# [Assigned task]
Return, from the listing below, every line that includes "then".

Data extracts START

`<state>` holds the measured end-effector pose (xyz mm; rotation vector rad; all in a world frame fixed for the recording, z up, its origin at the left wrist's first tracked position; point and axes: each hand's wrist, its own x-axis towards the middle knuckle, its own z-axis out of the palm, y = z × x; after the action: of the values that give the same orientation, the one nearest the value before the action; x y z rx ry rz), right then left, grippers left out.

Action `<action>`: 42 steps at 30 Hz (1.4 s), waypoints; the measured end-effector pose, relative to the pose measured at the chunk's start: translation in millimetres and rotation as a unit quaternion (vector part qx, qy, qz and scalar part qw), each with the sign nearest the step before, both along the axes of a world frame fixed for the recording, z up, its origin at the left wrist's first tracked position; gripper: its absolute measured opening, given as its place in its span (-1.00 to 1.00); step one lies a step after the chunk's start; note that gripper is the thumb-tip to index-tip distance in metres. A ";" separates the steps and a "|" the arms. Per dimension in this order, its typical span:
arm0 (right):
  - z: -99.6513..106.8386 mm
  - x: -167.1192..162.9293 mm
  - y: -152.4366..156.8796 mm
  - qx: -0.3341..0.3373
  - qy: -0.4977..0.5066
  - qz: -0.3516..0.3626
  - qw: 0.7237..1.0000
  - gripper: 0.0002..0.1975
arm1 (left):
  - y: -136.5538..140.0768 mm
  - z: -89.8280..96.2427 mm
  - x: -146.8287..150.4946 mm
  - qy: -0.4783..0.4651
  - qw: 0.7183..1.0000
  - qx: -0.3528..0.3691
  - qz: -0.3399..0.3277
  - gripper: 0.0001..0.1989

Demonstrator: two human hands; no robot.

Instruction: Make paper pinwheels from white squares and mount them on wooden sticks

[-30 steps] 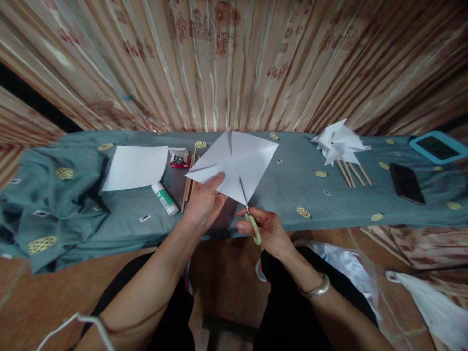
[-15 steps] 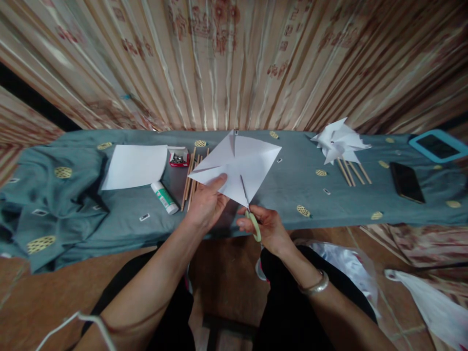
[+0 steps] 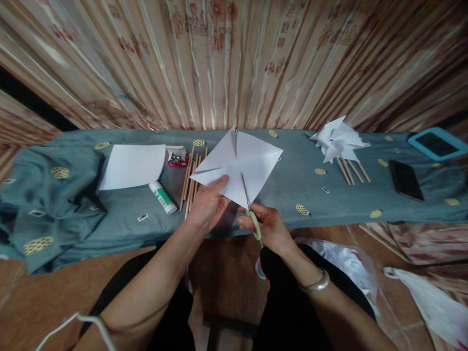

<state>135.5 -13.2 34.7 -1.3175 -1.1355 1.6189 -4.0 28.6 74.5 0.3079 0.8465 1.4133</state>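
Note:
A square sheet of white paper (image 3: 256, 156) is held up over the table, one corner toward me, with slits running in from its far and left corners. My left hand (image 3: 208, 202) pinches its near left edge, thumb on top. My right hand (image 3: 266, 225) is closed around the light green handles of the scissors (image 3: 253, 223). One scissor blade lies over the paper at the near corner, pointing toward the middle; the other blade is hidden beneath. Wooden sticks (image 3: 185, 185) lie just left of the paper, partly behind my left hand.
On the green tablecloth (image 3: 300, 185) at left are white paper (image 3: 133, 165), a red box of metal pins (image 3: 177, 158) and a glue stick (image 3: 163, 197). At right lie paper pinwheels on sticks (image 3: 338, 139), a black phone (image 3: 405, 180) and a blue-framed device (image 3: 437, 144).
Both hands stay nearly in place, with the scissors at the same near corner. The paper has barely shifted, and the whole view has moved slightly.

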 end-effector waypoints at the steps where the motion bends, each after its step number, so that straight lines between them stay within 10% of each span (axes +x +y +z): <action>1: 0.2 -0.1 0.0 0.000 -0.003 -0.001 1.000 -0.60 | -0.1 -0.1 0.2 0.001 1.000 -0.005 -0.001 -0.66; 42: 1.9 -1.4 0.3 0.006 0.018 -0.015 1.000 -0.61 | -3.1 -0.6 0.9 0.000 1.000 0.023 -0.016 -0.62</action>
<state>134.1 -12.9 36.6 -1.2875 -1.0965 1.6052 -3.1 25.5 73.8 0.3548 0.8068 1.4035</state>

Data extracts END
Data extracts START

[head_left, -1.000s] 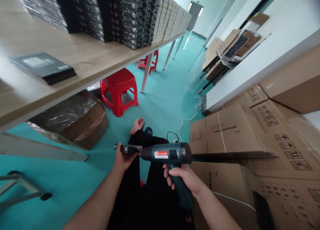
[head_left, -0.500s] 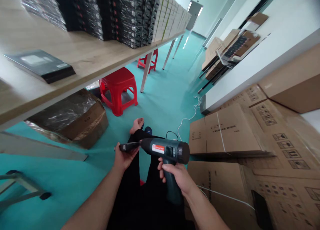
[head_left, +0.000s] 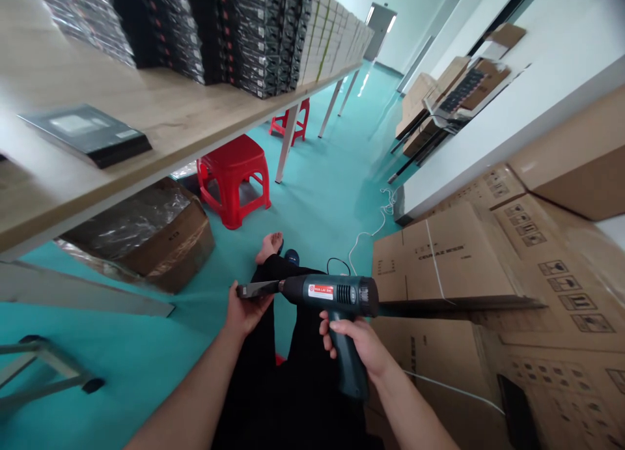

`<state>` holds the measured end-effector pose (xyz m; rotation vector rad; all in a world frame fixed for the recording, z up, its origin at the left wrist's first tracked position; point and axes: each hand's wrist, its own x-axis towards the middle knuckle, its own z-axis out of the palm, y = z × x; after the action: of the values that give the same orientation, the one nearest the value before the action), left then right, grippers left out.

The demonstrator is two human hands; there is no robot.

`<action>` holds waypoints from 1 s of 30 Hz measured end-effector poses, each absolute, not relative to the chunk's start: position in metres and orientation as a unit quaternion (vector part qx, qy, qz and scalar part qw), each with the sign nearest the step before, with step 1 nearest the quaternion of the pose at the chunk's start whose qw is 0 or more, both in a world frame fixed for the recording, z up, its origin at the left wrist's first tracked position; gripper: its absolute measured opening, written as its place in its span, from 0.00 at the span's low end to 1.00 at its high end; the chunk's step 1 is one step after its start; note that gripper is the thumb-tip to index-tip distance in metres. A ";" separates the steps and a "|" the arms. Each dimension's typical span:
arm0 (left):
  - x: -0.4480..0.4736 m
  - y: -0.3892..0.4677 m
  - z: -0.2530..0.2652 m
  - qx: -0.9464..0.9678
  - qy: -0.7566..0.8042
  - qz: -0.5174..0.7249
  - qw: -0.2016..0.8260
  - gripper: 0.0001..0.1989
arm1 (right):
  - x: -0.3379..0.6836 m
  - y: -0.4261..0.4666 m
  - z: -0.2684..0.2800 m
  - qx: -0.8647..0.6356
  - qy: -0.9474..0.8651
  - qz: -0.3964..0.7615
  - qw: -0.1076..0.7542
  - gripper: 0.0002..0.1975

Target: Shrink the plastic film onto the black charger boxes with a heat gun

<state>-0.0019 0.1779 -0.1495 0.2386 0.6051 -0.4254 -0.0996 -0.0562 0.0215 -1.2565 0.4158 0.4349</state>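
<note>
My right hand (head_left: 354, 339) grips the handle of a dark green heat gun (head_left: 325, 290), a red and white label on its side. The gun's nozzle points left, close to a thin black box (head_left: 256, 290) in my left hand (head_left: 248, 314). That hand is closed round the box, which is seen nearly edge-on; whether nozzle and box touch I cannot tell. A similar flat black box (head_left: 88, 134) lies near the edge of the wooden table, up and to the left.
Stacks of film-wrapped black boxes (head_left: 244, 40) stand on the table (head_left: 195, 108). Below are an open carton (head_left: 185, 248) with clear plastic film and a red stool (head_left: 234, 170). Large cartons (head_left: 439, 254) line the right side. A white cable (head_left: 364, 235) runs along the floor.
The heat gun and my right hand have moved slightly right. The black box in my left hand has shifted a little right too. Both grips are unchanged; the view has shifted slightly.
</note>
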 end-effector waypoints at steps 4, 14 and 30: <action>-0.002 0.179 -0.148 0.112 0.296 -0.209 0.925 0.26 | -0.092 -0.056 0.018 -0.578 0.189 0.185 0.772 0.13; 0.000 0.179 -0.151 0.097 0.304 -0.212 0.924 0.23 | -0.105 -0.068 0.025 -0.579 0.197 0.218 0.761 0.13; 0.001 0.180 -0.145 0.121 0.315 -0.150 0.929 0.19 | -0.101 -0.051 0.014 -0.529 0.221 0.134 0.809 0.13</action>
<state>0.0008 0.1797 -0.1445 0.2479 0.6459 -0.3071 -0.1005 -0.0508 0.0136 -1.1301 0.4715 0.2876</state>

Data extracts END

# [Expected output]
`<state>` holds the measured end-effector pose (xyz mm; rotation vector rad; all in a world frame fixed for the recording, z up, its origin at the left wrist's first tracked position; point and axes: each hand's wrist, its own x-axis towards the middle knuckle, its own z-axis out of the palm, y = z × x; after the action: of the values that give the same orientation, the one nearest the value before the action; x y z rx ry rz), right then left, grippers left out.
`<state>` holds the measured end-effector pose (xyz m; rotation vector rad; all in a world frame fixed for the recording, z up, its origin at the left wrist's first tracked position; point and axes: each hand's wrist, its own x-axis towards the middle knuckle, its own z-axis out of the palm, y = z × x; after the action: of the values that give the same orientation, the one nearest the value before the action), left then right, grippers left out.

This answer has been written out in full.